Differentiate using quotient rule so you can see more clearly where the negative comes from

Reply 2

Hedwigeeeee

thanks but why I cannot apply the osborn's rule here? is this method not available or my working has mistakes?

(edited 3 years ago)

Reply 3

Hedwigeeeee

Original post by ram8_

Differentiate using quotient rule so you can see more clearly where the negative comes from

because if I use the osborn rule it seems that as there are two sines, so we should change the sign to positive

Reply 4

ram8_

Original post by Hedwigeeeee

because if I use the osborn rule it seems that as there are two sines, so we should change the sign to positive

You don't need to use that rule?

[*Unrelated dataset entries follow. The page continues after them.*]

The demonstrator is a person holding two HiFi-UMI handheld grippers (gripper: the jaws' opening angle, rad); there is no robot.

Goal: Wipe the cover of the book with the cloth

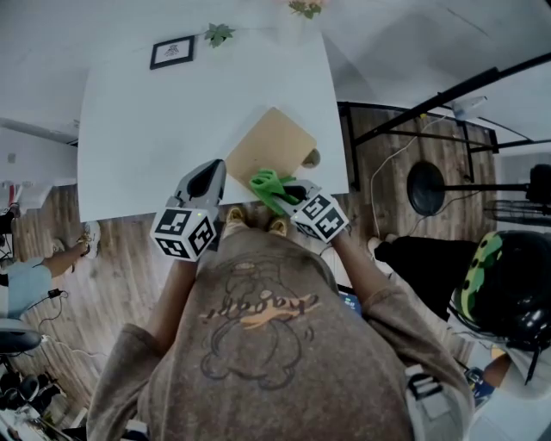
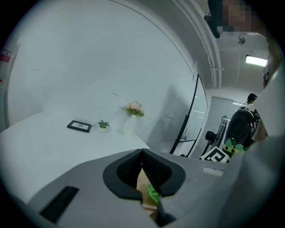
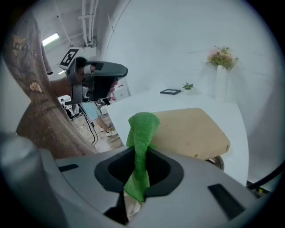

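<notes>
A tan book [image 1: 271, 145] lies at an angle near the front edge of the white table [image 1: 146, 129]. Its cover [image 3: 191, 128] is bare. My right gripper [image 1: 281, 190] sits at the book's near corner, shut on a green cloth [image 1: 269, 184]. The cloth [image 3: 142, 127] sticks up from between the jaws over the book's edge. My left gripper [image 1: 216, 167] hovers at the table's front edge just left of the book. Its jaws meet at the tips with nothing held [image 2: 142, 153]. Through the gap I glimpse the book [image 2: 141, 178] and the cloth [image 2: 152, 193].
A black picture frame [image 1: 172, 51], a small plant [image 1: 219, 34] and a vase of flowers [image 1: 305, 9] stand along the table's far side. A small round object [image 1: 312, 158] peeks from under the book's right corner. A black stand [image 1: 426, 188] and another person [image 1: 504, 284] are to the right.
</notes>
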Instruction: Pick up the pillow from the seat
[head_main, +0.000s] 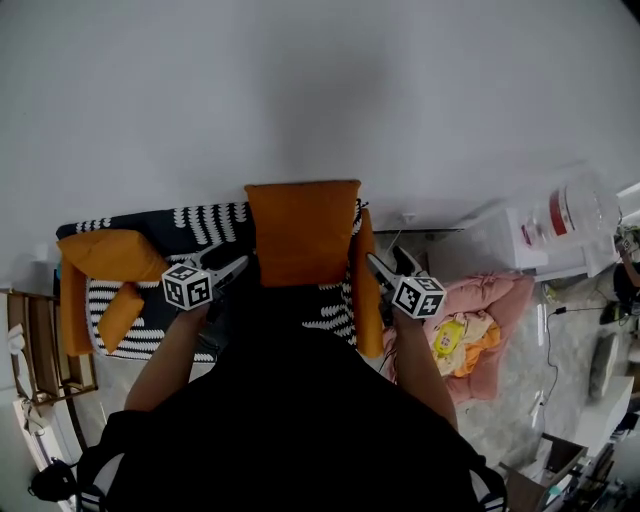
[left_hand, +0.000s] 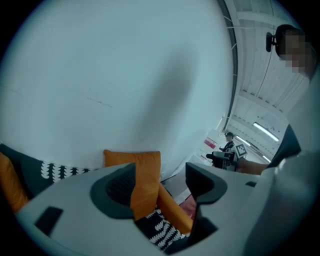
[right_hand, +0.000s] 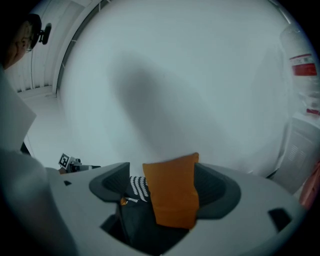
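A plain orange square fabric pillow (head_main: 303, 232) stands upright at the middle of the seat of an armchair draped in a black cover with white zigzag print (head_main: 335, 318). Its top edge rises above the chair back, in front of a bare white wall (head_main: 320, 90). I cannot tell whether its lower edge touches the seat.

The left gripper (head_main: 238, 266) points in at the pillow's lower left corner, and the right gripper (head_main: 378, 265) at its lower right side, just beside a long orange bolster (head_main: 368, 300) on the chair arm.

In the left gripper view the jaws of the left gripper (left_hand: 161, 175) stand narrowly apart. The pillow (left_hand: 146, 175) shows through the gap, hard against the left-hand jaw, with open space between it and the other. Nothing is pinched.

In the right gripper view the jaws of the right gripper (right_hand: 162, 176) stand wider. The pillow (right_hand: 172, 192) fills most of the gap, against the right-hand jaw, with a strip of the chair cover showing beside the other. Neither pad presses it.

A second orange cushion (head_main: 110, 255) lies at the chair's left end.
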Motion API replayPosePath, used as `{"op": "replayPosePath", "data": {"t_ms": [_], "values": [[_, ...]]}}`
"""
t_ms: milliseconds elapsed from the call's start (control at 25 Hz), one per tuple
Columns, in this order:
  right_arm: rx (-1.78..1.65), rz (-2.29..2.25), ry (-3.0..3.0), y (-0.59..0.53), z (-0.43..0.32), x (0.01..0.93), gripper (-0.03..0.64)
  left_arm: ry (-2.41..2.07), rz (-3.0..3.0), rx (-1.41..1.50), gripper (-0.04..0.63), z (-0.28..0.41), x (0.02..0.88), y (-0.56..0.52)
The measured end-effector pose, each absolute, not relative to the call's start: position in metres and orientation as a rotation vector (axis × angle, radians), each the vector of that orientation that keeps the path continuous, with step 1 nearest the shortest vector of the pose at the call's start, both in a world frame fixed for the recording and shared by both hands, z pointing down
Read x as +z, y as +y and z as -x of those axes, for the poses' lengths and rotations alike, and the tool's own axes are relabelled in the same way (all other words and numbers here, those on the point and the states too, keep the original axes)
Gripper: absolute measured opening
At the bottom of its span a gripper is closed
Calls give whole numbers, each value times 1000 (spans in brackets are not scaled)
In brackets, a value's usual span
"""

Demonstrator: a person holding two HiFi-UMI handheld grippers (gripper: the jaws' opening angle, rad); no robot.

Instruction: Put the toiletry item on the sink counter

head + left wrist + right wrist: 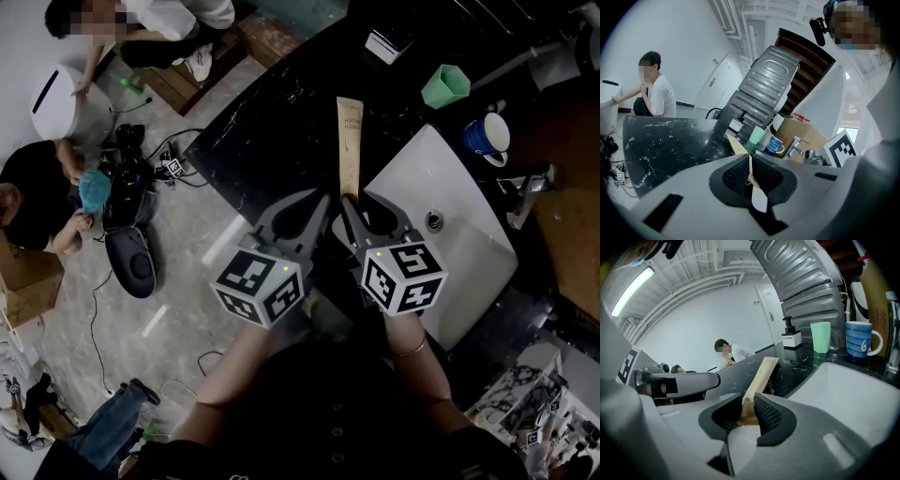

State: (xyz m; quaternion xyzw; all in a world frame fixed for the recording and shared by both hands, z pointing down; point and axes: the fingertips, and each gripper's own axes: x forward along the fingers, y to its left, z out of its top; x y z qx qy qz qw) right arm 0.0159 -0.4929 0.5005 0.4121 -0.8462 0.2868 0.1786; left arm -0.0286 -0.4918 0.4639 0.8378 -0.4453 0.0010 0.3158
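Note:
The toiletry item is a long tan tube [349, 141] stretched over the black marble counter [272, 122], just left of the white sink [450, 216]. My right gripper [349, 202] is shut on its near, crimped end; in the right gripper view the tube [759, 376] fills the space between the pads [768, 413] and runs away toward the counter. My left gripper [323, 199] hangs close beside it on the left, jaws together with nothing held. In the left gripper view the tube [736, 143] shows beyond the closed pads [736, 176].
A green cup [445, 86] and a blue striped mug [487, 139] stand behind the sink, with a faucet [530, 187] at its right. A small white device [386, 45] sits at the counter's back. People [28, 202] and cabled equipment [127, 197] occupy the floor at left.

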Motion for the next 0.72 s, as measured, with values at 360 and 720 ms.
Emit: {"op": "replayPosePath", "data": {"t_ms": [360,720], "values": [[788,-1152,-2387,-491,-12,502,92,-1161,-2202,-40,23,29,458,-487],[747,-1167,-2353,-491,-12,506,179,-1175,-2211,-45,23,32,452,-480]]}}
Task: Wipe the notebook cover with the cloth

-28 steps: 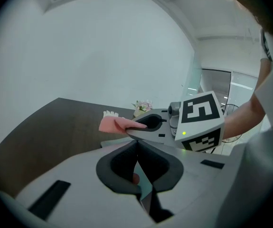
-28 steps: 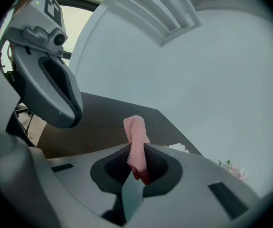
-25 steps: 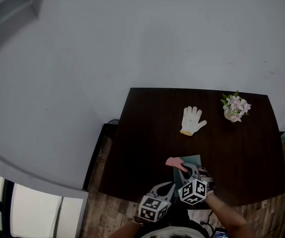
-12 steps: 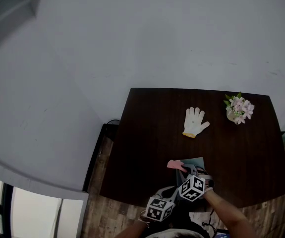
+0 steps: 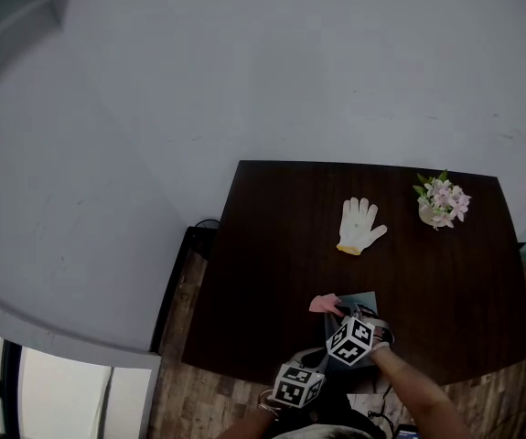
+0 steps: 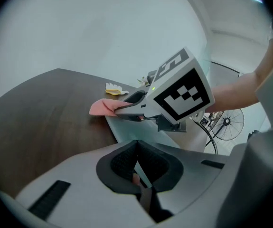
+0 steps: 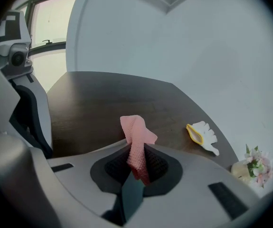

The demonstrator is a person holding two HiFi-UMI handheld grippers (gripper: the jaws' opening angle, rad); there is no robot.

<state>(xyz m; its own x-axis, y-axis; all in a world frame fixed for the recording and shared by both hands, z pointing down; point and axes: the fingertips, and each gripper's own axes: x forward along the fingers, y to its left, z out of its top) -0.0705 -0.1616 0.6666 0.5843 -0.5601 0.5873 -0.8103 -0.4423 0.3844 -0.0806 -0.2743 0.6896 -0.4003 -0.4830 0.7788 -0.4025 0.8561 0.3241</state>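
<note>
My right tool is clamped shut on the crumpled pink cloth, holding it at the 10 o'clock corner of the grey-blue rectangular notebook on the dark wooden desk. My left tool, at 7 o'clock of the right one, is closed on the notebook's near edge

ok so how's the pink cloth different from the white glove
The cloth is pink and stands pinched in the right gripper; the glove is white with a yellow cuff. The cloth is bunched, the glove lies flat and untouched on the table. Both are soft fabric.
</note>
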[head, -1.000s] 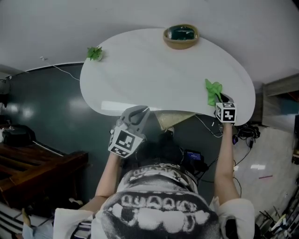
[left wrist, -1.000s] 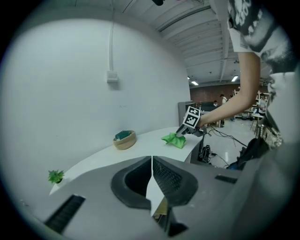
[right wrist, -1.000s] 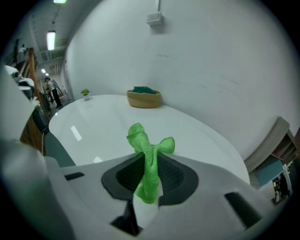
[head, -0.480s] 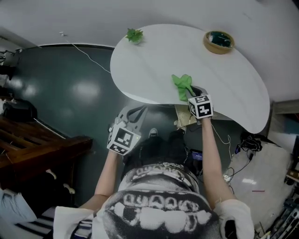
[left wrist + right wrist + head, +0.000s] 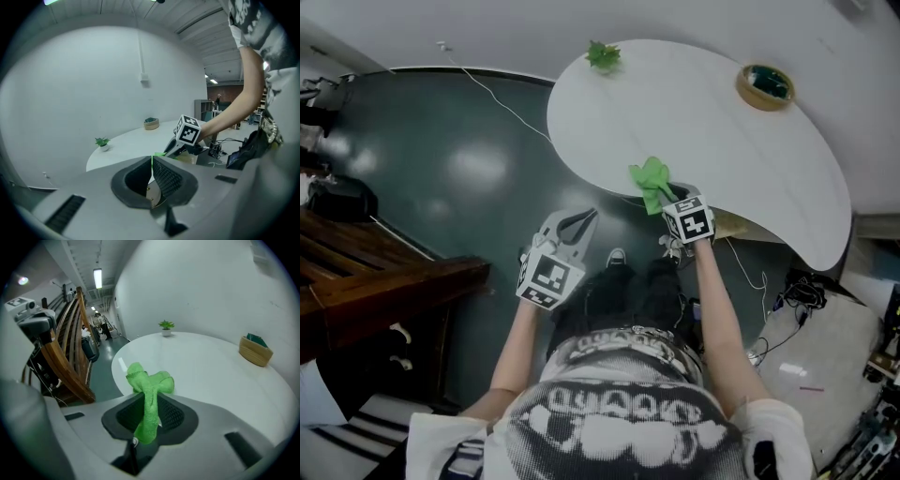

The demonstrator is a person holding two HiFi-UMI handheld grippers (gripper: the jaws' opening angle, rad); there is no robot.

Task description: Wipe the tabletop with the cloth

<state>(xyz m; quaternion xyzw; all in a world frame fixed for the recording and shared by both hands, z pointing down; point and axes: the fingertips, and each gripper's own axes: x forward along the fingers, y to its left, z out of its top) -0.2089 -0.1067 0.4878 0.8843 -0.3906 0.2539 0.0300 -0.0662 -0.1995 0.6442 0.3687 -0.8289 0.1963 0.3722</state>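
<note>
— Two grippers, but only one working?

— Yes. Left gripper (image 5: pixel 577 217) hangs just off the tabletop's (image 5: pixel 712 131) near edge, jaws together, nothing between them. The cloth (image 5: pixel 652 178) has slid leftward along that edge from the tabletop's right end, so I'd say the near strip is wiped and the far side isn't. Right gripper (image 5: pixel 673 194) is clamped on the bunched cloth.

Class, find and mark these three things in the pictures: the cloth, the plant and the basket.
cloth (image 5: pixel 149 382): right gripper view, on its bunched upper end.
plant (image 5: pixel 602 53): head view, on its leaves.
basket (image 5: pixel 253 355): right gripper view, on its side wall.
</note>
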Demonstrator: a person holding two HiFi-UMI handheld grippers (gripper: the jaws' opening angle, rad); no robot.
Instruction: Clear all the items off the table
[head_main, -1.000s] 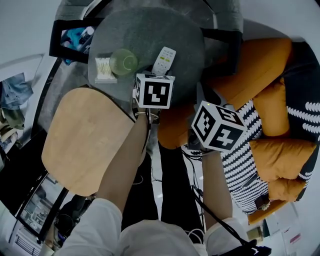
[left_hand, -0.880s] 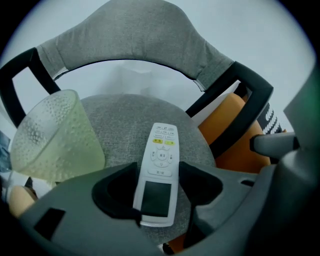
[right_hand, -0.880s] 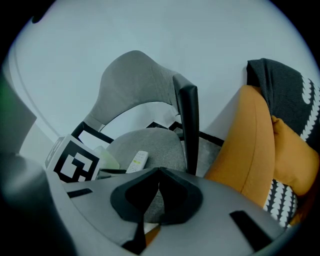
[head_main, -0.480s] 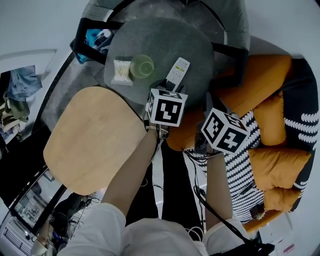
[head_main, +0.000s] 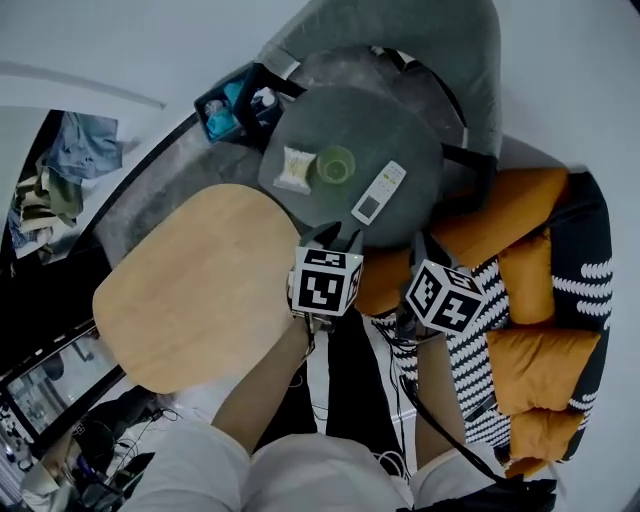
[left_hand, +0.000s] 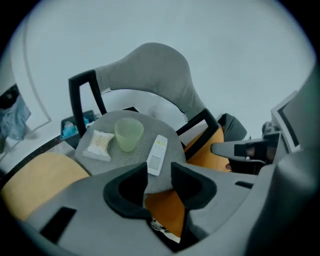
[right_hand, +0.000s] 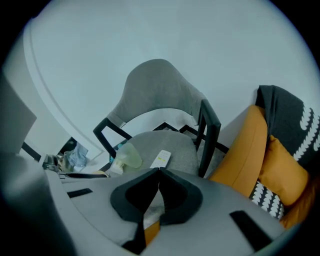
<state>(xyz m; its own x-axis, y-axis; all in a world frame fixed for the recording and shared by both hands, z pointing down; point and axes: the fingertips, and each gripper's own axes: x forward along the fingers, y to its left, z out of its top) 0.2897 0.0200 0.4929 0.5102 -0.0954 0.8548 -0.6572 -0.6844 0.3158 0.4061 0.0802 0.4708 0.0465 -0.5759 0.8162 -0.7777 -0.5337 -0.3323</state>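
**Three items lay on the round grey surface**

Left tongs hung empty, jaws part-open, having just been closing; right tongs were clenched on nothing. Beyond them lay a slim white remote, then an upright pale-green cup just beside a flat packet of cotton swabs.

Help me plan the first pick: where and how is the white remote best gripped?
Probably across the narrow width of the remote, near its middle, coming down from above: it lies flat on the grey table, long edges free, and the cup stands apart from it.
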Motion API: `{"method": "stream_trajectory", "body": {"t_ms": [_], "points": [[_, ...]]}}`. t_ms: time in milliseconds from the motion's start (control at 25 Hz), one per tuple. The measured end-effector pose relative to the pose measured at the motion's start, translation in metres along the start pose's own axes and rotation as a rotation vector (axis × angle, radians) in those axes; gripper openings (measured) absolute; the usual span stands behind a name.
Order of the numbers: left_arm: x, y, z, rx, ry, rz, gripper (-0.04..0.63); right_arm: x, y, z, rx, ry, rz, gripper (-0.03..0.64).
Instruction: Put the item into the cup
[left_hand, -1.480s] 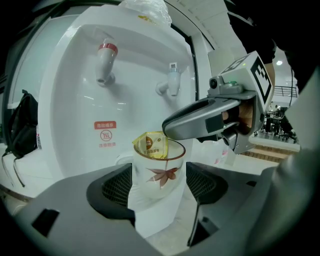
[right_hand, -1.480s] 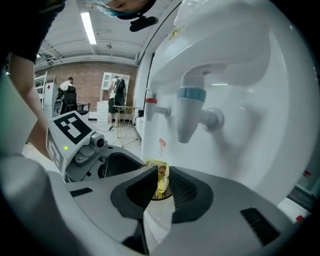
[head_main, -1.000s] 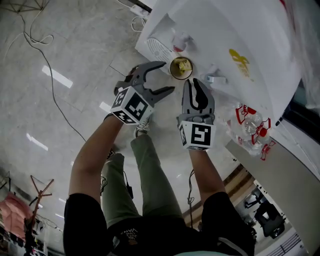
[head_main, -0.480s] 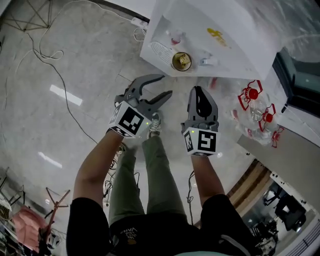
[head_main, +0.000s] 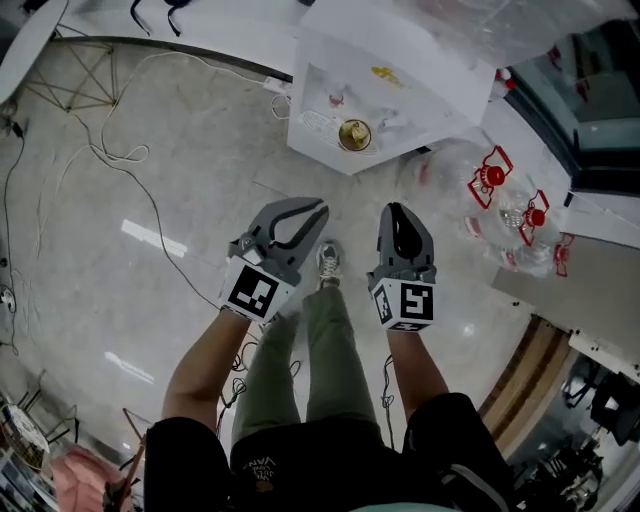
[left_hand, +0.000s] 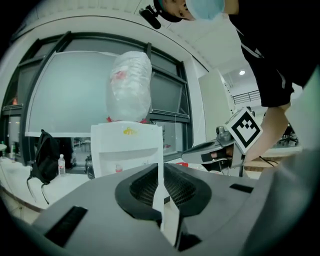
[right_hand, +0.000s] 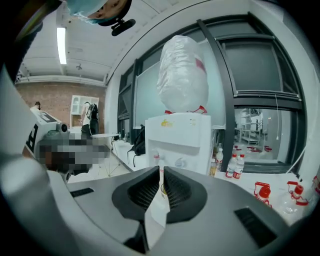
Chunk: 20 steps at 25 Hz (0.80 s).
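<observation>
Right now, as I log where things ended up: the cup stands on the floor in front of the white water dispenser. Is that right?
Not quite. The cup stands on the white water dispenser's own tray, under its taps, not on the floor. The head view shows it.

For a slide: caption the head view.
Cup stands in the dispenser; left gripper, jaws just closed, and shut right gripper are empty.
</observation>
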<state>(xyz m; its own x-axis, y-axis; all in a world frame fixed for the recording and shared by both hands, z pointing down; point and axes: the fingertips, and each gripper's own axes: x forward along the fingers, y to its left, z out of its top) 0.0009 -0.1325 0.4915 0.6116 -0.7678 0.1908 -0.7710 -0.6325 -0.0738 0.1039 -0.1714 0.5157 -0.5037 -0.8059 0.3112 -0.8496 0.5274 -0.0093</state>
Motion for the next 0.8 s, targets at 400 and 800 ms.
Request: {"method": "stream_trajectory", "body": {"t_ms": [400,800], "points": [[-0.072,-0.039,0.094,0.022,-0.062,0.017,0.028,-0.086,0.023,0.068,0.065,-0.037,-0.001,0.051],[-0.154,-0.068,0.164,-0.005,-0.07,0.051,0.02,-0.181,0.057,0.138,0.06,-0.071,0.018,0.051]]}}
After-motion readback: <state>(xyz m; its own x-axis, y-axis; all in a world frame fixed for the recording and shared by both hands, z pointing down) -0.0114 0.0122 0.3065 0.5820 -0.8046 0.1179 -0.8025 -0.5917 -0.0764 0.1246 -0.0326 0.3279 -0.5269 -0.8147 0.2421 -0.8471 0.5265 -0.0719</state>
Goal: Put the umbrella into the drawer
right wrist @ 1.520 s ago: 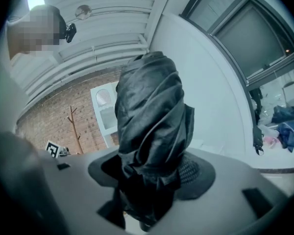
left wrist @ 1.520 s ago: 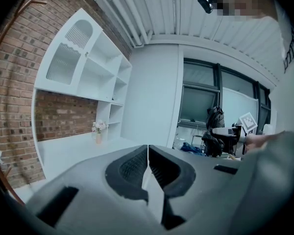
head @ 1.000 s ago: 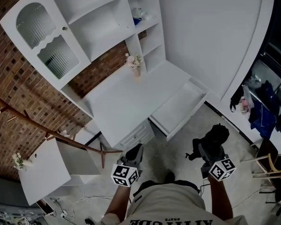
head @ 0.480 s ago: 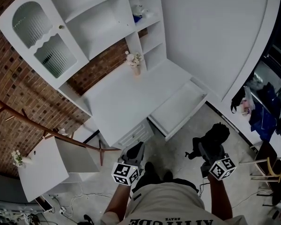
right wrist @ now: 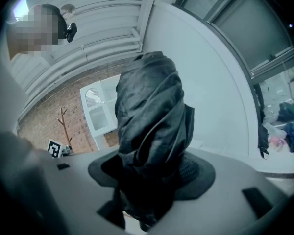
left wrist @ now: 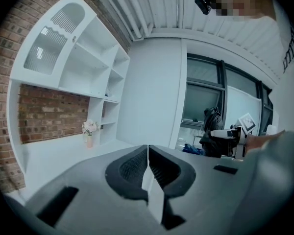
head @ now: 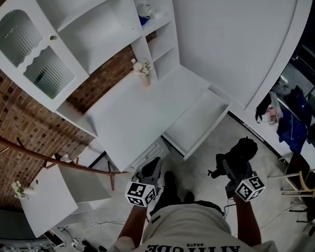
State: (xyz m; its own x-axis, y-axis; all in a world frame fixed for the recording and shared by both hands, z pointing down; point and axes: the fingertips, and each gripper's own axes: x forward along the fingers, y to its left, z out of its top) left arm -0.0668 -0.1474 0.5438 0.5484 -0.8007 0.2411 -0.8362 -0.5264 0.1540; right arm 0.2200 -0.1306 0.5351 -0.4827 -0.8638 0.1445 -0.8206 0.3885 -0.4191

It's only for trying to work out an equivalent identity for hyperbolics

Reply 5

mqb2766

Original post by Hedwigeeeee

thanks but why I cannot apply the osborn's rule here? is this method not available or my working has mistakes?

You can't use that rule using calculus. Stuff starts to become imaginary.

Reply 6

Hedwigeeeee

Original post by ram8_

You don't need to use that rule? It's only for trying to work out an equivalent identity for hyperbolics

Reply 7

Hedwigeeeee

Original post by mqb2766

You can't use that rule using calculus. Stuff starts to become imaginary.

Reply 8

ghostwalker

@Hedwigeeeee

If you want convincing Osborn's rule doesn't work here:

\frac{d}{dx}\cos x = -\sin x

\frac{d}{dx}\cosh x = \sinh x

And not a sin^2 in sight.

Reply 9

Hedwigeeeee

I mean there are two sines in cosechx(1/sinhx) and cothx(coshx/ sinhx), so it is sinh^2, so I think we should change the sign. though it is true that if we do not use the Osborn's rule, the sign will not change.

Reply 10

ram8_

I think you are getting confused about Osborn's rule

Reply 11

Hedwigeeeee

Original post by ram8_

I think you are getting confused about Osborn's rule

could you tell me what is wrong in my method

Reply 12

ram8_

It's for converting a non-hyperbolic trigonometric identity into an equivalent hyperbolic one. So it would swap signs for when there's a product of two sines, so the sinh version with be the opposite sign, e.g. cos^2(x) - sin^2(x) will be cosh^2(x) + sinh^2(x). You wouldn't need to use it for this problem as it is just differentiating. You can also confirm this by multiplying two sinh(x)'s in its exponential form.

Reply 13

davros

Original post by Hedwigeeeee

could you tell me what is wrong in my method

It's not remotely relevant to what you're trying to do :smile:

Osborn's rule allows you to convert a trigonometric identity into an equivalent hyperbolic identity. It has nothing to do with differentiation!

Seriously, forget all about it! I think I saw Osborn's rule once when I first learnt hyperbolics and then never used it again - it's as easy to derive the identities directly as it is to remember the correct conditions for applying the rule :smile: